Objective: To determine the sensitivity and specificity of CT-peritoneography (CT-P) in detecting peritoneal carcinomatosis in primary or recurrent ovarian cancer.
Methods: Twenty-five patients were submitted to a standard abdominal CT (CT) as well as a computed tomography after intraperitoneal infusion of contrast material (CT-P). Twenty patients had ovarian masses clinically suspected to be malignant. In five patients with ovarian cancer who underwent prior debulking surgery, recurrent disease was suspected.
Results: In 21/25 patients an ovarian malignancy was histologically confirmed. During surgery peritoneal spread was found in 13 patients; only in 5 cases CT correctly suggested peritoneal metastases (sensitivity 38%). However, in 10/13 women CT-P indicated peritoneal spread, increasing the overall sensitivity from 38% to 77%. Sensitivity varied substantially according to the different abdominal areas, and was lowest in the left subphrenic space (25%). The sensitivity of CT-P was 71% and 72% in the right paracolic gutter and the pelvis, respectively. Sensitivity of CT-P was not found to be size-dependent, but was mainly related to the morphology of the lesions, with 100% sensitivity in nodular lesions, and only 21% sensitivity for flat peritoneal lesions.
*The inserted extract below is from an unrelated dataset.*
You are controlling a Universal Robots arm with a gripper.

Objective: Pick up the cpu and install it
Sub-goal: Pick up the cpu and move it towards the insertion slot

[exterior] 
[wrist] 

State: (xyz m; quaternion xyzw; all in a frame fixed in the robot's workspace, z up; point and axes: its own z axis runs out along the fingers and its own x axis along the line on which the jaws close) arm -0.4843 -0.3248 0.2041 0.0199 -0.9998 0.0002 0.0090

CT-P did not improve detection of omental metastases, and was not advantageous when ascites was present. Previous surgery reduced overall specificity from 80% to 57%.
Conclusion: CT-P greatly improved the sensitivity of CT in the preoperative detection of peritoneal spread of ovarian malignancy. However, the technique failed to detect flat peritoneal metastases, and had a low specificity in patients with a history of prior abdominal surgery.